ACC has had Board-approved climate policy principles for over a decade. Recognizing the need to build on these efforts, last year, ACC worked with our members to develop and issue a set of detailed policy recommendations for Congress, built around three imperatives:
- Increase government investment and scientific resources to develop and deploy low emissions technologies in the manufacturing sector.
Multiple new technologies and game-changing breakthroughs will be needed for lower emission manufacturing. Congress can help enable a lower-emissions future for American manufacturers by facilitating public-private partnerships to overcome barriers to low-emission technologies, establishing a technology-neutral incentive for production of low-carbon hydrogen, and expanding federal research and development for potential breakthrough technologies, like electric steam crackers and direct air capture.
- Adopt transparent, predictable, technology- and revenue-neutral, market-based, economy-wide carbon price policies.
Federal carbon price policies can enable a single, transparent, effective national program that gradually eliminates the need for a patchwork of state laws and federal regulations.
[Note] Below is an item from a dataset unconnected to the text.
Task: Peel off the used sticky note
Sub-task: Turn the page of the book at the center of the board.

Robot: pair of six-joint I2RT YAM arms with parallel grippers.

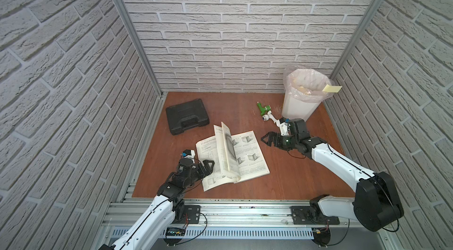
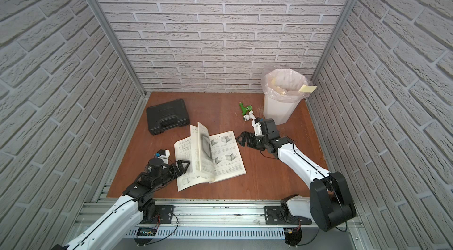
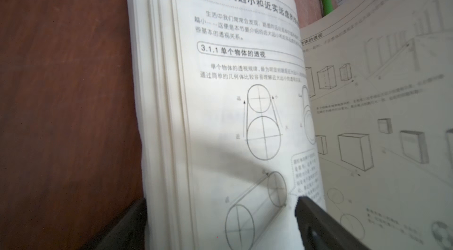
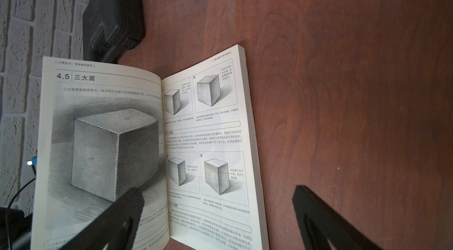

This is a clear, consistent, effective way to reduce emissions.
- Encourage adoption of emissions-avoiding solutions and technologies throughout the economy to achieve significant savings.
Making progress on climate goals will depend on the chemical industry and the thousands of energy-efficient and emissions-saving materials and technologies our products enable. We’re calling on Congress to increase funding to encourage improvements in building energy efficiency and deployment of next-generation automobiles and infrastructure, as well as to enact measures to speed transition to newer, more efficient appliances.
The chemistry industry can be proud of our role in imagining, developing and manufacturing the products that will help build a more sustainable tomorrow.